Bioinformatics Research Unit > Software > BioParser Project > Documentation

Bio::Parser    v1.36

^ NAME

Bio::Parser - Text Parsers for Bioinformatics Databases

^ SYNOPSIS

  use Bio::Parser;

^ DESCRIPTION

The BioParser Project is a collection of perl modules that provide parsing and object-interfaces for common Bioinformatics text databases. The majority of the parser modules are based on Damian Conway's fantastic Parse::RecDescent perl module.

All BioParser scripts and modules contain POD that follows a standard form outlined in the Bio::TGen::Util::PodMaker module from the TGen-POD2HTML project. By sticking to this standard, we can automatically generate detailed HTML documentation for all code directly from the code. The POD should also be viewable using the standard perldoc and man methods. (You are on a unix-based operating system aren't you?)

^ PUBLIC METHODS

These methods are inherited by every module in the BioParser system. They implement methods things that are common to (almost) all BioParser objects.

new()

The ultimate ancestor constructor for all classes in the BioParser system. It handles blessing the instance into the correct class as well as setting version values for the overall BioParser project and the invoking class.

bioparser_version()

Returns the version string for the installed BioParser system as determined by the $VERSION global for the Bio::Parser class. At the time of creation of any Bio::Parser object, the ancestor Bio::Parser::new() constructor copies its own class global $VERSION string into the object hash under the key 'BioParserVERSION'.

This accessor method is get-only. it has no set functionality because this instance attribute should never be reset.

creator_module_version()

Returns the version string for the module that created the currect object. This is not the same as the class global $VERSION string for this class. At the time of creation of any BioParser object, the ancestor Bio::Parser::new() constructor copies the class global $VERSION string for the creating module into the object hash under the key 'ClassVERSION'.

This means that every BioParser object, including those serialized to disk with to_storable(), carry the version of the original creating module. This lets us do some regression logic if newer modules are used with objects created by older modules.
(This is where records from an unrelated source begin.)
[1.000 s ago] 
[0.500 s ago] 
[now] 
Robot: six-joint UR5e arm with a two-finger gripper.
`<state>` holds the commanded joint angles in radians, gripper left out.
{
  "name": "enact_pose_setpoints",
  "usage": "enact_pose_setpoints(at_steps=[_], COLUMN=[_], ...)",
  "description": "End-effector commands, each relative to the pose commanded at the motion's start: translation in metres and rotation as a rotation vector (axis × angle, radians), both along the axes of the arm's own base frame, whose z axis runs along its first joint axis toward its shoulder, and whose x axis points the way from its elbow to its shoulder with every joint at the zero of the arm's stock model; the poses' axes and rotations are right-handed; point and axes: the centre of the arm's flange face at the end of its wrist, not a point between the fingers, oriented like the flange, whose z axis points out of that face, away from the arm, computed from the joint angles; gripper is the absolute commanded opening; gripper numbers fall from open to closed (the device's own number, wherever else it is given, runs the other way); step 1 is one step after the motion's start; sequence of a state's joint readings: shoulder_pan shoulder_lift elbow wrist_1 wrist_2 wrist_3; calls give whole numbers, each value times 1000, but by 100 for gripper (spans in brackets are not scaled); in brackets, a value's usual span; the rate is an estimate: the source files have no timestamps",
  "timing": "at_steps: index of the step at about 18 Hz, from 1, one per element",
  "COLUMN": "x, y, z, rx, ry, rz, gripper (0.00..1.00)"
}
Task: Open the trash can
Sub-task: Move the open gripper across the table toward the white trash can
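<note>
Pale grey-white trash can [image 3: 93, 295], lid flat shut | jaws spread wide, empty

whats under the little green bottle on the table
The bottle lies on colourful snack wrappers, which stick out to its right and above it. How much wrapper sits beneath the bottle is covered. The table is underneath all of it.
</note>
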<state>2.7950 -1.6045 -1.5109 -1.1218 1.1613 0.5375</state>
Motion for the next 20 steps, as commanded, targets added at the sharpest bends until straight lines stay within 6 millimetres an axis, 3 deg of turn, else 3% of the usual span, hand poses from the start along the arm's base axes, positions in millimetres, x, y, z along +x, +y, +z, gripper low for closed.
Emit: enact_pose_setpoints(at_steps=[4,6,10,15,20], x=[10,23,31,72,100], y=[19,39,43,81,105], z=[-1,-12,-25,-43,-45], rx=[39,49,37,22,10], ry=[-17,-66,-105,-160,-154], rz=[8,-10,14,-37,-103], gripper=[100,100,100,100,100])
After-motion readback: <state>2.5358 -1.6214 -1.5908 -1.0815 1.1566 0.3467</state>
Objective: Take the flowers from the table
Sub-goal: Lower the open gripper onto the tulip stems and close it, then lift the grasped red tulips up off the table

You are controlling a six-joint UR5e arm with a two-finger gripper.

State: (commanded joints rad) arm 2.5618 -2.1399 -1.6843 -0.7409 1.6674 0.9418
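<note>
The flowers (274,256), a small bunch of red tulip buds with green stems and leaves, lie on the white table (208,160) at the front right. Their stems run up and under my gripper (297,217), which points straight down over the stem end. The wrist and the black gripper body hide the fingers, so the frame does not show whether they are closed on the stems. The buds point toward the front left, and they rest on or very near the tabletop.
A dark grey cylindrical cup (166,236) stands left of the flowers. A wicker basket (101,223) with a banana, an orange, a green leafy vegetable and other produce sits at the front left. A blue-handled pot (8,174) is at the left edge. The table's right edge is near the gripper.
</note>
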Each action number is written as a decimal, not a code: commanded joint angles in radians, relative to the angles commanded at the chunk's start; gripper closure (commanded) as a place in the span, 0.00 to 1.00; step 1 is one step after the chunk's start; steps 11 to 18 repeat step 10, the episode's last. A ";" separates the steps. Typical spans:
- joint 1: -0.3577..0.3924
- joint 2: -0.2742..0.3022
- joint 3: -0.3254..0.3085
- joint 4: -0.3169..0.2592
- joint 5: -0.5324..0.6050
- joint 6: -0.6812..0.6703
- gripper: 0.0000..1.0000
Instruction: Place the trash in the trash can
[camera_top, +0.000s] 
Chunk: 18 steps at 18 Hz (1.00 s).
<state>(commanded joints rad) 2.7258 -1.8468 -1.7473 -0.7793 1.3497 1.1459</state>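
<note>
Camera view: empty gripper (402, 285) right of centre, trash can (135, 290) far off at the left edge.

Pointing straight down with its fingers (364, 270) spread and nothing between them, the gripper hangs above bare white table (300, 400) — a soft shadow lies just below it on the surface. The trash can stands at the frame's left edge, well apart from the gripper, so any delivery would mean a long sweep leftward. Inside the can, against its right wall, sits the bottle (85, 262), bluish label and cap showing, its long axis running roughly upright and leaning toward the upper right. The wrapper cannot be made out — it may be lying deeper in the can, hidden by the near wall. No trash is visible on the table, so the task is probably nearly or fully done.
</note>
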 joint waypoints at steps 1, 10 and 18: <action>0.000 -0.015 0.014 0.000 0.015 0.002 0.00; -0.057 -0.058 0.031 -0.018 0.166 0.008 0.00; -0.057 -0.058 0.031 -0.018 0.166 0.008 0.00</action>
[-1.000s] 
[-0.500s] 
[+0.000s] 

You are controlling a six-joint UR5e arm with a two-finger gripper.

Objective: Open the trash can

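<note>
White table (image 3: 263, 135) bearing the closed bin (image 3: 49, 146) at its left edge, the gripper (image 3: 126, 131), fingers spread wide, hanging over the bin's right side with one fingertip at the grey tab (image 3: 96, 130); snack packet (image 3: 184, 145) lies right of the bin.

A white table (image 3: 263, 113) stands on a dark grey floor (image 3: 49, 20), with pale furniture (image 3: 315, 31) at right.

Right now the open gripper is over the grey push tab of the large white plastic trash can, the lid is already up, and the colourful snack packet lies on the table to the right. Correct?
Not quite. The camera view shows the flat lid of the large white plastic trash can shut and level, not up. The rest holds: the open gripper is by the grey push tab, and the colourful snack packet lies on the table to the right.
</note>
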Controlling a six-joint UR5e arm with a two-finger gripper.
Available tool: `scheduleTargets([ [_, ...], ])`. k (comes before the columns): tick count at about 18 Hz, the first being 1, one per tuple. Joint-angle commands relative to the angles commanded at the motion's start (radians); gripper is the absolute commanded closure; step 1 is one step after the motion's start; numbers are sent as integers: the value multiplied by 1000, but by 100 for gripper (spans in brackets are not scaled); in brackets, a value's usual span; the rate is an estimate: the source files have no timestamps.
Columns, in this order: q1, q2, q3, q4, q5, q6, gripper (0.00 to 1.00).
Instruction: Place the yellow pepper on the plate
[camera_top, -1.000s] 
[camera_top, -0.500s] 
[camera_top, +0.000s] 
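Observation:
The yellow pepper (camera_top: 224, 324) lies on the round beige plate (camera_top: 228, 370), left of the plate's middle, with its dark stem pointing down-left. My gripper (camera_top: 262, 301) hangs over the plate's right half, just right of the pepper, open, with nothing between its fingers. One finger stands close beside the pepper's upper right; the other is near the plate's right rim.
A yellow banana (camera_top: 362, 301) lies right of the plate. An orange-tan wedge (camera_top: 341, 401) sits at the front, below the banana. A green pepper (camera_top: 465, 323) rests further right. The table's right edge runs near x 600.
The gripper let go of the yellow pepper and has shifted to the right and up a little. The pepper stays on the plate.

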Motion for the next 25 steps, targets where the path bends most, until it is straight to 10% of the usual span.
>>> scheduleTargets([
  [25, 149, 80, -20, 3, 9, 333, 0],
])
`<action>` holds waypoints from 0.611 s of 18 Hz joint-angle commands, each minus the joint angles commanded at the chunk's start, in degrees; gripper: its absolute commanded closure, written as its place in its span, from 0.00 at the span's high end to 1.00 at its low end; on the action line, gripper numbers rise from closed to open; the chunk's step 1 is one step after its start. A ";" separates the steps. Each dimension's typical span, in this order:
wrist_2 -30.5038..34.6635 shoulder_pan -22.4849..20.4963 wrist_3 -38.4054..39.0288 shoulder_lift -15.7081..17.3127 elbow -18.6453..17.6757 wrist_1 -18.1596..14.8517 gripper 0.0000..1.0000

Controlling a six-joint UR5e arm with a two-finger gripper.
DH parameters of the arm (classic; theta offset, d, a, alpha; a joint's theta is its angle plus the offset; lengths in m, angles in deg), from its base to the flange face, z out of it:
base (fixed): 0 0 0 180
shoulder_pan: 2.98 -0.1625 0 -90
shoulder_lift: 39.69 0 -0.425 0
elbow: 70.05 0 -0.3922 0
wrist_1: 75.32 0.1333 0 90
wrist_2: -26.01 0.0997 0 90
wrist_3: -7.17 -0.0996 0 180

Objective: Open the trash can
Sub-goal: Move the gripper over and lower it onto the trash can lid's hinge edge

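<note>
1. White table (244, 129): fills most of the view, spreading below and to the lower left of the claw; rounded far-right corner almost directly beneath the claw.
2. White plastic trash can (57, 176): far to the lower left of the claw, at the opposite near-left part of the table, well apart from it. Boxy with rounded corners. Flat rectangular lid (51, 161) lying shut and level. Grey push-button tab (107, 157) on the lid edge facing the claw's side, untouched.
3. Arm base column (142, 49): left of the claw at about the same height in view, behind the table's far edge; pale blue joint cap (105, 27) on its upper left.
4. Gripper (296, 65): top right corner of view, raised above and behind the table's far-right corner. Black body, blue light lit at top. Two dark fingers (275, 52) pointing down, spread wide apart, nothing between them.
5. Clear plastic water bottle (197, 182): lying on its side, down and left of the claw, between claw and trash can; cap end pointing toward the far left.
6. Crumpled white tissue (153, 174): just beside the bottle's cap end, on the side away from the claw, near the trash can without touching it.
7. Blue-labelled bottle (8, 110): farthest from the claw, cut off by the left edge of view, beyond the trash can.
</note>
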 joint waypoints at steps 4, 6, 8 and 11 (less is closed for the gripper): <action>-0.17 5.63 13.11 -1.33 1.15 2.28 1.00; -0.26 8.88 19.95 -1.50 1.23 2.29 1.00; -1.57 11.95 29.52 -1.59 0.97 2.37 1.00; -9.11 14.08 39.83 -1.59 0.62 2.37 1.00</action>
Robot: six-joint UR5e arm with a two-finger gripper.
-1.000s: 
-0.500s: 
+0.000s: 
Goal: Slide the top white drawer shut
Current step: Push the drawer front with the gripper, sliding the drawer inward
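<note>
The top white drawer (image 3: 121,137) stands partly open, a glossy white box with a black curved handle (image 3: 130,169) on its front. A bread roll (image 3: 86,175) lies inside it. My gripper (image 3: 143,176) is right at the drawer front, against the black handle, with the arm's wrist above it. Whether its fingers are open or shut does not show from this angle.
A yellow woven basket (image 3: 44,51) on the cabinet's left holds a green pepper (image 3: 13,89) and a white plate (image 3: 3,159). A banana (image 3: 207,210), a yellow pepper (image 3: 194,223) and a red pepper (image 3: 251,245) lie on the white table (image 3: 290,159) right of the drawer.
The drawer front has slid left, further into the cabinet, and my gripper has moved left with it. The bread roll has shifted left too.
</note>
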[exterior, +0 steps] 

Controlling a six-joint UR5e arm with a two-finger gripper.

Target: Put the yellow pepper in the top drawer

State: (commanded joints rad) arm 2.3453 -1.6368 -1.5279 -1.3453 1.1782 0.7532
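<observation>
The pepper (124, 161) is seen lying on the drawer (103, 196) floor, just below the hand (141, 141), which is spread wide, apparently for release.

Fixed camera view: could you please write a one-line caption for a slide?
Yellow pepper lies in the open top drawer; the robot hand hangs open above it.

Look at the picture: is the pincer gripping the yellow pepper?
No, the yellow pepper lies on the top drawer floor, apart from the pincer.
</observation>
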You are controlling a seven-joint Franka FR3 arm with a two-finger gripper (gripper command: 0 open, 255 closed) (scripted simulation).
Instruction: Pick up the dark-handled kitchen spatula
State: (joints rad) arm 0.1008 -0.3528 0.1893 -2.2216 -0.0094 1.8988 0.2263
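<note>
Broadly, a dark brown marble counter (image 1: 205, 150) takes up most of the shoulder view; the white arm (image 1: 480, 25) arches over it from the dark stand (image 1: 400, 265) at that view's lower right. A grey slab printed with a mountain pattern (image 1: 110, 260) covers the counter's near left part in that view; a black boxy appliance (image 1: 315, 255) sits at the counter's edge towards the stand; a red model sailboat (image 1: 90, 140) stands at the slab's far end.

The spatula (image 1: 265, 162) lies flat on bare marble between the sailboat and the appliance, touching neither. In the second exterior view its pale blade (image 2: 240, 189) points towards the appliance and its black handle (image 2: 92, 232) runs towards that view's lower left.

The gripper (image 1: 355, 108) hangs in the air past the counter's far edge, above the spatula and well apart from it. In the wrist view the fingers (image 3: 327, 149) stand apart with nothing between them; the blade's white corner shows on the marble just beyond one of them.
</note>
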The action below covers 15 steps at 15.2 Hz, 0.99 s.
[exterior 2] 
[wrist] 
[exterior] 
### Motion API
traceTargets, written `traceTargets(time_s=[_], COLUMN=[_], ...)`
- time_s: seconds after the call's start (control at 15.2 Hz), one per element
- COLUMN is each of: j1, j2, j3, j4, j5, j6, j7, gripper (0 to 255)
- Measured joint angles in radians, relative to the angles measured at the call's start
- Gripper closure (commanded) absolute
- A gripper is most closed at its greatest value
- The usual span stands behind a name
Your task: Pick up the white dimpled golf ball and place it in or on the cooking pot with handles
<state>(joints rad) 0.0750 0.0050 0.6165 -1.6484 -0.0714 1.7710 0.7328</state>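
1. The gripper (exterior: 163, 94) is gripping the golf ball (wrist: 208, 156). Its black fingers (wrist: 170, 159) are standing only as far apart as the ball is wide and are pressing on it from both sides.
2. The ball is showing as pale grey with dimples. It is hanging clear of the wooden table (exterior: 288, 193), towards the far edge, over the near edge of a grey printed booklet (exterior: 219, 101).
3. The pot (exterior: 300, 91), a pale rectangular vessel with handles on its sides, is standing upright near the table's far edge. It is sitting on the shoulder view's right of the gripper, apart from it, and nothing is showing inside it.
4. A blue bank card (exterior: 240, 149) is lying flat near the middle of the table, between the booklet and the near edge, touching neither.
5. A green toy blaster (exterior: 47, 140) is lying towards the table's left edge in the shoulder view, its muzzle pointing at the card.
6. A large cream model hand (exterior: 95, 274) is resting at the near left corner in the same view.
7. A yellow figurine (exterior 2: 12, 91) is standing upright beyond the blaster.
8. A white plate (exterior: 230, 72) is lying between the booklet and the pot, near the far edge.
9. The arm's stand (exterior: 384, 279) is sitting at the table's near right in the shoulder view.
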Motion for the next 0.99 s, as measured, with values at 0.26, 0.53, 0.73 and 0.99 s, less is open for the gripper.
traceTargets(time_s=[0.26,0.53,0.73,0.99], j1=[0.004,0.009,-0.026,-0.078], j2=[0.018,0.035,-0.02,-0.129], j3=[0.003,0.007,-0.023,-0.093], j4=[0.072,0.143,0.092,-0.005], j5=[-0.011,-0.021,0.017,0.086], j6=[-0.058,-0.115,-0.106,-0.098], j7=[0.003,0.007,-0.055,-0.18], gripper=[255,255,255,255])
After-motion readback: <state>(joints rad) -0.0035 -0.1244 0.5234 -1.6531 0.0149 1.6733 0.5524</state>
This accessor method is get-only. it has no set functionality because this instance attribute should never be reset.

creation_time()

Holds a time stamp from when the root Bio::Parser class created this object instance. Since every BioParser object actually gets 'blessed' in the root Bio::Parser class, then every BioParser object should have this stamp. It's a string scalar from a call to localtime().

This accessor method is get-only. it has no set functionality because this instance attribute should never be reset.

verbose()

Sets and gets the current verbosity level. The verbosity level for any BioParser object can be specified by supplying the -verbose parameter to the appropriate new() method.

to_storable()

  $self->to_storable( $self->id . '.storable' );

This method is only really meaningful for ::Record and ::SerialDatabase objects.

Uses the perl Storable module to serialize the current object to disk. Takes a single argument which is the filename to be used to save the record. By convention, we're suggesting that you base your filenames on the ID of the object and use a '.storable' extension. This is not required but it has worked well for us as a standard practice. You could add a database-specific prefix like 'll_' for LocusLink.

from_storable()

This subroutine takes a filename and tries to retrieve a serialized BioParser object from the filename. The object must also belong to the same class as the invoking class or an undef is returned indicating failure. The following code fragments show how you might traverse a directory of serialized Record objects. You can call from_storable() as an instance or class method so the two following code fragments are equivalent:

  my $filename = '165.storable';  # 165 = ID of first record
  my $getter = Bio::Parser::OMIM::Record->new();
  while (my $record = $getter->from_storable( $filename )) {
      # Do some processing on the current record
      $filename = $record->next_id() . '.storable';
  }
  my $filename = '165.storable';  # 165 = ID of first record
  while (my $record = Bio::Parser::OMIM::Record->from_storable( $filename )) {
      # Do some processing on the current record
      $filename = $record->next_id() . '.storable';
  }

The use of $getter in the first example might seem silly but it is required since from_storable() has logic to make sure that the class of the object retrieved from the serialized file matches the invoker of the method. In other words, only a ::Record object can retrieve ::Record objects. This saves a lot of potential problems.

storable_filename()

This routine returns the name of the filename if the current object was retrieved from storable. It is only ever set by the from_storable() method so subclasses can use it in their new() method to work out whether or not they need to do any special processing that they would normally do on a brand new object. This sort of logic can be skipped for an object pulled from storable because it should have been done when the serialized object was originally created.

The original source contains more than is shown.